Parmi les ‘dés’, rares sont ceux qui illuminent d’espérance, dès lors que la plupart sont dérivés de la particule latine ‘de’, qui « marque la séparation, l’éloignement d’un objet avec lequel il y avait contact, union, association » (1), elle-même très proche de ‘di(s)’, qui, lorsqu’elle ne désigne pas le dieu des enfers, « marque le plus souvent la division, la séparation, la distinction, la négation » (2), le renversement antithétique, concret ou figuré, faisant pivoter le sens d’une racine sur lui-même, encore que, parfois, les deux significations s’avèrent très semblables, sinon rigoureusement identiques (par exemples, les verbes nudare et denudare > mettre à nu, pendere et dependere, être suspendu, ou encore torquere > tordre et distorquere [subst. distorsio] > distordre, mais aussi le substantif delirium > délire, alors que le verbe lirare signifie déjà, entre autres, être fou, divaguer).

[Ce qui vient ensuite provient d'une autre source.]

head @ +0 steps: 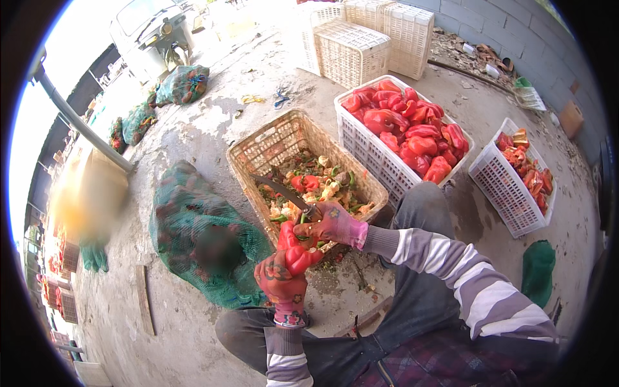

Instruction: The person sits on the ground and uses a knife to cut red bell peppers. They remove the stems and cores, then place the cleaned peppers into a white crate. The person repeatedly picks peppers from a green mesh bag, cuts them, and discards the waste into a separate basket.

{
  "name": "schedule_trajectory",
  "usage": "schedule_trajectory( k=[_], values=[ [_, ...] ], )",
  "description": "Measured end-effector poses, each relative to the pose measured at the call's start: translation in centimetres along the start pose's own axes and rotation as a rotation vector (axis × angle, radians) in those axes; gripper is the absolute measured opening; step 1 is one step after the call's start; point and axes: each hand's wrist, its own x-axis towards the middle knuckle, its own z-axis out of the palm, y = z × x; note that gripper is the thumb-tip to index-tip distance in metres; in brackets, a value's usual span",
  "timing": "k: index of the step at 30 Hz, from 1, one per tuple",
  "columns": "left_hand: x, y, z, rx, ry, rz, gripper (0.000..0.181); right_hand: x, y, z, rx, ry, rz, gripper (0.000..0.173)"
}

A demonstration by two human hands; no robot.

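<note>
My left hand [283, 283], in a pink flower-print glove, grips a red bell pepper [297, 254] from below. My right hand [337, 225] wears a similar glove and is closed around a knife. The knife's dark curved blade [281, 189] points up and left, away from the pepper. Fingers of the right hand touch the pepper's green stem end. Just beyond both hands stands a dirty yellowish plastic crate [263, 140]. Inside it lie pepper cores [331, 191], green stems and one red pepper piece [304, 183].
A white crate [372, 157] full of red peppers adjoins on the right. Farther right, a smaller white crate [508, 193] holds pepper pieces. Green mesh sacks [193, 208] lie left. Upturned crates [353, 48] stand behind, near a block wall [512, 38]. A wooden strip [144, 300] lies left.
</note>
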Motion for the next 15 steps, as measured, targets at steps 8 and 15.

Et si ce qui précède vous a fait perdre votre latin ou vous a donné l’impression d’être confronté(e) à une démence (dementia) passagère du rédacteur, notion hautement tendancieuse qui pourrait être la petite-cousine renversée de la mesure (mensa), subjective elle aussi, rassurez-vous : il ne s’agissait que d’une introduction discursive…

Au nombre de ces mots contraires, aux préfixes privatifs, il y a certes le désir (dont le ‘dé’ paraît distinct), la découverte et la délivrance, mais il y a surtout la dépendance, le dénuement et – nous y sommes ! – la décroissance…

Dans le cas de ce dernier, dont les implications auraient laissé les Latins bouche bée, sauf, peut-être, juste avant le déclin de l’Empire, mais dont la construction respecte les règles de l’art étymologique, le ‘dé’, s’il remplit parfaitement son rôle, assume aussi celui de croque-mitaine, baigné dans l’humeur moderne des anti-guerre et des objecteurs divers, qui, hier, avant de subir eux aussi un retournement, se nommaient juste pacifistes et libertaires, anars pour les plus indociles.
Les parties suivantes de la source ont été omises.